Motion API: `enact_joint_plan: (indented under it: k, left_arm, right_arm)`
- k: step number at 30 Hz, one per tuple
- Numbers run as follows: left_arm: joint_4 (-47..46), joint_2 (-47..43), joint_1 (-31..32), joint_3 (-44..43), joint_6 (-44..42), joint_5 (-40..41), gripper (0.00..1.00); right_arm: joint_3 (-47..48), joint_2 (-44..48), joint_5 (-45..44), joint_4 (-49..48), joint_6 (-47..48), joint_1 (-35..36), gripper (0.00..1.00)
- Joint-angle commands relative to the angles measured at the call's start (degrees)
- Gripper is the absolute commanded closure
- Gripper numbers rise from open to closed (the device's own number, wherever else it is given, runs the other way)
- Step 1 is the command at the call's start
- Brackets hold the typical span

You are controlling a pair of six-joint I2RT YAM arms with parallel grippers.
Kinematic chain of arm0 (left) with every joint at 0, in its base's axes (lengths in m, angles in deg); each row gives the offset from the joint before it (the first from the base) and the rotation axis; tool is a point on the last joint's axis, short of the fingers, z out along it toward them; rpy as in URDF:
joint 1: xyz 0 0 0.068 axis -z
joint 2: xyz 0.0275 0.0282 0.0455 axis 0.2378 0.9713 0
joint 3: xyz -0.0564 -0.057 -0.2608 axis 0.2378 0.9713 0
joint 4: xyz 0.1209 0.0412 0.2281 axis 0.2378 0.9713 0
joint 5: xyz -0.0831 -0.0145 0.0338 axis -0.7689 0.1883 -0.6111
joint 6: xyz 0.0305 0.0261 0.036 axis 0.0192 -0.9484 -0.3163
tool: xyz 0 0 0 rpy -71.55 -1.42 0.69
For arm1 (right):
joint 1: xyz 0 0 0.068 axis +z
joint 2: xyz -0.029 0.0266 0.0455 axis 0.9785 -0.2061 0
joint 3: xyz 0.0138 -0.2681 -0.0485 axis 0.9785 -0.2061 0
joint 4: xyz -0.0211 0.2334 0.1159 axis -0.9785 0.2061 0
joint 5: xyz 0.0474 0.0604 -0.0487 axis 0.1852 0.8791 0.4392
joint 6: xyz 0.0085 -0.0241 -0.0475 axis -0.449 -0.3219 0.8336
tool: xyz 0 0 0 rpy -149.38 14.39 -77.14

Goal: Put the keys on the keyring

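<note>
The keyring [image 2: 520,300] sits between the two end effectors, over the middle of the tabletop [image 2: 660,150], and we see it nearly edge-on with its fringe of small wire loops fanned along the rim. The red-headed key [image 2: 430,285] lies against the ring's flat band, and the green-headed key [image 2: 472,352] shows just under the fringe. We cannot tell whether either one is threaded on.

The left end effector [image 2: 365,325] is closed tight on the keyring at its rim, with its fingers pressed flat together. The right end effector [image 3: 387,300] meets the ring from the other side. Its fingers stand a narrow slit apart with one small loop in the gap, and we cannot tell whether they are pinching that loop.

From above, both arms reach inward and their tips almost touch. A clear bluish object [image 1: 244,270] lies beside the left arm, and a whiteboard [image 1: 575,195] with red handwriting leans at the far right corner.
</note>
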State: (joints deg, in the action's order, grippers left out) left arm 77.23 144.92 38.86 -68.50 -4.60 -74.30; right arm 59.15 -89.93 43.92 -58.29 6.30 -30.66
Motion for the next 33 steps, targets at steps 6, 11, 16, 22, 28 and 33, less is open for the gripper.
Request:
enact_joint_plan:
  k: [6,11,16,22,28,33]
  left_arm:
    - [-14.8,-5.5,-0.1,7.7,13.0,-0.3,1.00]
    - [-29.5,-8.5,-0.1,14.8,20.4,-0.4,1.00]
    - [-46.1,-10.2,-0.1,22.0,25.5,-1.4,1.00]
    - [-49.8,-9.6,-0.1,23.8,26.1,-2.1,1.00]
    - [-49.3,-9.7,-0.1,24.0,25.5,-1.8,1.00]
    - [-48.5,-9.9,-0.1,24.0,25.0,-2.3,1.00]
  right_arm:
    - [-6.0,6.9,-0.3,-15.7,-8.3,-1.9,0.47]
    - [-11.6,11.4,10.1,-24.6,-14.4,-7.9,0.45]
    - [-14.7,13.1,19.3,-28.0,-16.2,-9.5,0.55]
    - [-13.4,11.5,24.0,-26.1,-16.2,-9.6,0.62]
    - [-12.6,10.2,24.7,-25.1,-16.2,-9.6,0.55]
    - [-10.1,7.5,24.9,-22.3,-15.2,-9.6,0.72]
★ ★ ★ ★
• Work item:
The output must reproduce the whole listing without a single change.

• Completed exercise:
Motion API: `enact_joint_plan: (indented under it: k, left_arm, right_arm)`
- k: step number at 30 Hz, one per tuple
- Numbers run as follows: left_arm: joint_4 (-47..46), joint_2 (-47..43), joint_1 (-31..32), joint_3 (-44..43), joint_6 (-44..42), joint_5 (-40..41), gripper (0.00..1.00); right_arm: joint_3 (-47..48), joint_2 (-44..48), joint_5 (-45..44), joint_4 (-49..48), joint_6 (-47..48), joint_1 (-35..36), gripper (0.00..1.00)
- Joint-angle commands relative to the angles measured at the call's start (degrees)
- Gripper is the absolute commanded closure
- Gripper numbers rise from open to closed (the device's own number, wherever else it is given, runs the other way)
- Step 1 is the command at the call's start
- Brackets hold the typical span

You are controlling a pair of six-joint I2RT YAM arms with parallel grippers.
Kinematic chain of arm0 (left) with every joint at 0, in its base's axes (lengths in m, angles in deg); each row gives the offset from the joint before it (the first from the base) and the rotation axis; tool is a point on the last joint's axis, short of the fingers, z out along it toward them; rpy as in URDF:
joint 1: xyz 0 0 0.068 axis -z
joint 2: xyz 0.0275 0.0282 0.0455 axis 0.2378 0.9713 0
joint 3: xyz -0.0564 -0.057 -0.2608 axis 0.2378 0.9713 0
joint 4: xyz 0.1209 0.0412 0.2281 axis 0.2378 0.9713 0
joint 5: xyz -0.0831 -0.0145 0.0338 axis -0.7689 0.1883 -0.6111
joint 6: xyz 0.0305 0.0261 0.036 axis 0.0192 -0.9484 -0.3163
tool: xyz 0 0 0 rpy -71.55 -1.42 0.69
For arm1 (right):
joint 1: xyz 0 0 0.068 axis +z
joint 2: xyz -0.029 0.0266 0.0455 axis 0.9785 -0.2061 0
joint 3: xyz 0.0138 -0.2681 -0.0485 axis 0.9785 -0.2061 0
joint 4: xyz -0.0211 0.2334 0.1159 axis -0.9785 0.2061 0
joint 5: xyz 0.0474 0.0604 -0.0487 axis 0.1852 0.8791 0.4392
joint 6: xyz 0.0085 -0.0241 -0.0475 axis -0.449 -0.3219 0.8336
tool: xyz 0 0 0 rpy -149.38 14.39 -77.14

Goal: Put the keys on the keyring

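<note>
The keyring [image 2: 520,300] sits between the two end effectors, over the middle of the tabletop [image 2: 660,150], and we see it nearly edge-on with its fringe of small wire loops fanned along the rim. The red-headed key [image 2: 430,285] lies against the ring's flat band, and the green-headed key [image 2: 472,352] shows just under the fringe. We cannot tell whether either one is threaded on.

The left end effector [image 2: 365,325] is closed tight on the keyring at its rim, with its fingers pressed flat together. The right end effector [image 3: 387,300] meets the ring from the other side. Its fingers stand a narrow slit apart with one small loop in the gap, and we cannot tell whether they are pinching that loop.

From above, both arms reach inward and their tips almost touch. A clear bluish object [image 1: 244,270] lies beside the left arm, and a whiteboard [image 1: 575,195] with red handwriting leans at the far right corner.
</note>
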State: (joints deg, in the action's order, grippers left out) left arm 77.23 144.92 38.86 -68.50 -4.60 -74.30; right arm 59.15 -89.93 43.92 -58.29 6.30 -30.66
Motion for the next 33 steps, targets at steps 6, 11, 16, 22, 28 and 33, less is open for the gripper.
Request:
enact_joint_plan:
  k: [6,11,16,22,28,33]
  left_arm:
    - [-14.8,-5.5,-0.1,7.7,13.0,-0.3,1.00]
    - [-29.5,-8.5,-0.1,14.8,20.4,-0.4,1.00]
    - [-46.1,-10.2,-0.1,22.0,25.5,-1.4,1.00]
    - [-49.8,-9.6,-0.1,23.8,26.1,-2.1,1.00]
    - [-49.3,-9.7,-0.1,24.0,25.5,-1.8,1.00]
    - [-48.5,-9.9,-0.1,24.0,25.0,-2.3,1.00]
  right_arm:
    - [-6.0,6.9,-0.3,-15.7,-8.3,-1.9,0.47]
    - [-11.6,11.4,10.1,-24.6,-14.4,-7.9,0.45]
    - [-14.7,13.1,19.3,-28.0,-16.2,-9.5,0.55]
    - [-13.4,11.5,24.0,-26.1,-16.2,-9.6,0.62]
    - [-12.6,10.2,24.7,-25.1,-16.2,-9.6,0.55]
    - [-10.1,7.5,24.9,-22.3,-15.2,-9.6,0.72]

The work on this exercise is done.